=== EXERCISE DATA ===

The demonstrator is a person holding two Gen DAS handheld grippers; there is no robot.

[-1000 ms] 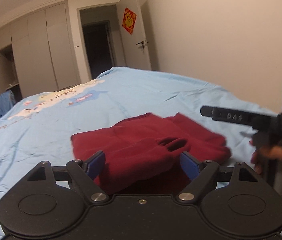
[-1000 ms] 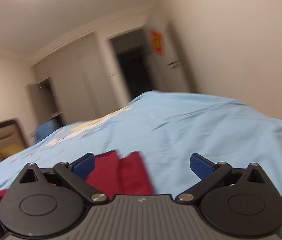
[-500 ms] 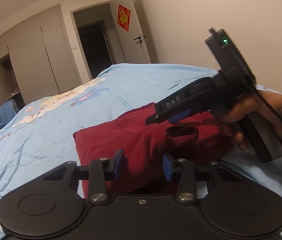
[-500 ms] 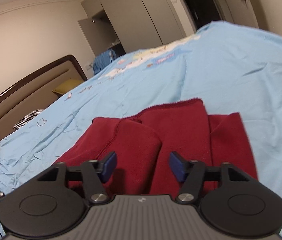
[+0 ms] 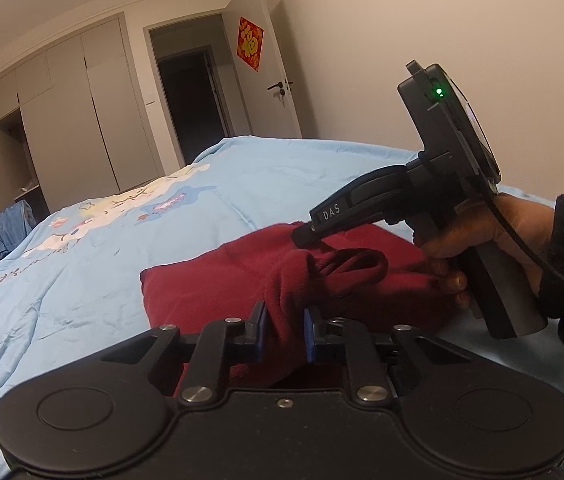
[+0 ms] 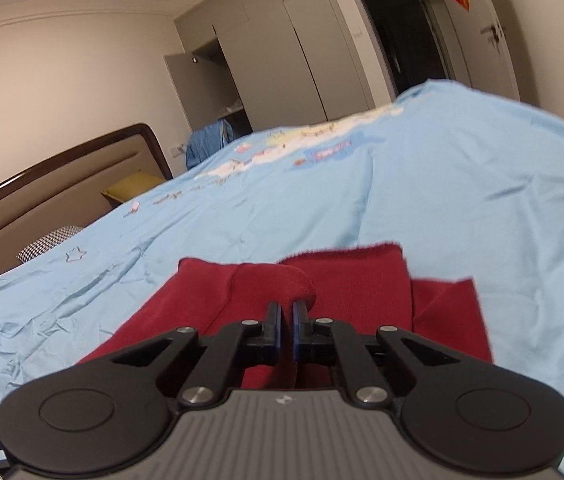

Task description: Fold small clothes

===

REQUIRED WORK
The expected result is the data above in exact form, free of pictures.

RESPONSE AREA
The demonstrator is a person holding two Gen DAS handheld grippers; there is no robot.

[-1000 ms] 
[-1000 ms] 
[-500 ms] 
[-500 ms] 
[+0 ms] 
[+0 ms] 

Task description: Fold small clothes

Nothing remains to be added to this answer.